- PROBLEM TO WORK ON: Transcribe the listing exactly, skipping every picture.
Content starts
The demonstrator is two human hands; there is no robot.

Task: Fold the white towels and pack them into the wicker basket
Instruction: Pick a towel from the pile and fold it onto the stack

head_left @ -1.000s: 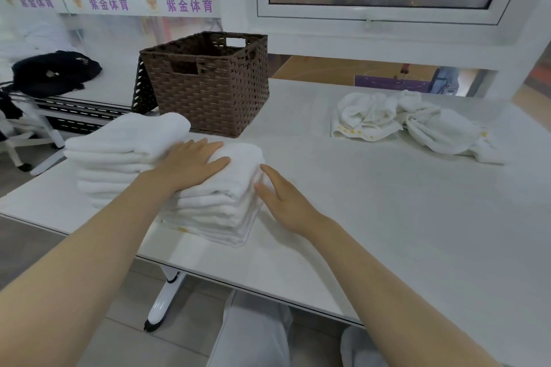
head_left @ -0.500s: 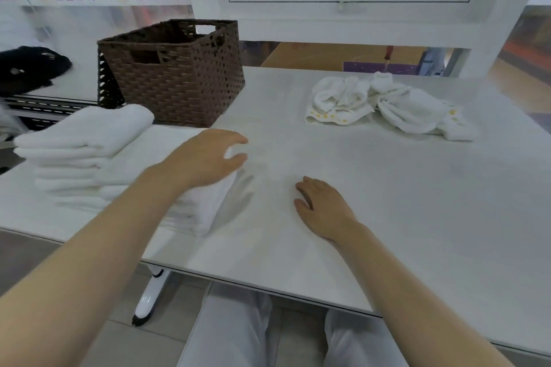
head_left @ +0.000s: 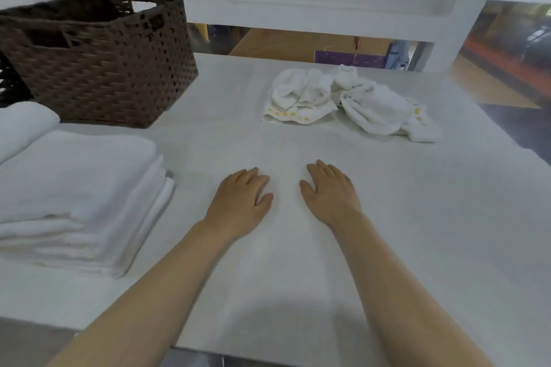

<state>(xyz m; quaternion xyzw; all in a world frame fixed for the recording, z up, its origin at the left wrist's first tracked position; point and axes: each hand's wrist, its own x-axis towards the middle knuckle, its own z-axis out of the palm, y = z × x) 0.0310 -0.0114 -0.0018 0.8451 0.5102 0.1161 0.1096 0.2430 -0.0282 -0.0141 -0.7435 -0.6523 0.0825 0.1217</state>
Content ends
- OUTPUT FOR THIS EXERCISE:
The demonstrator is two human hands; there is no robot.

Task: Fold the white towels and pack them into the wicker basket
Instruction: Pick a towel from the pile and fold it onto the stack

head_left @ -1.000s: 
head_left @ -0.500s: 
head_left @ +0.000s: 

<state>(xyz m; quaternion xyzw; all in a world frame fixed for the recording, z up, its origin at the left wrist's first tracked position; point and axes: each hand's wrist, its own x-axis towards the middle knuckle, its own z-axis out of the palm, y = z × x) 0.0310 -0.0114 -0.0018 0.8451 0.5102 0.1161 0.1096 0.2430 -0.0282 -0.0141 -0.7435 -0.6523 0.0825 0.1217</state>

The response to this exercise is now finished.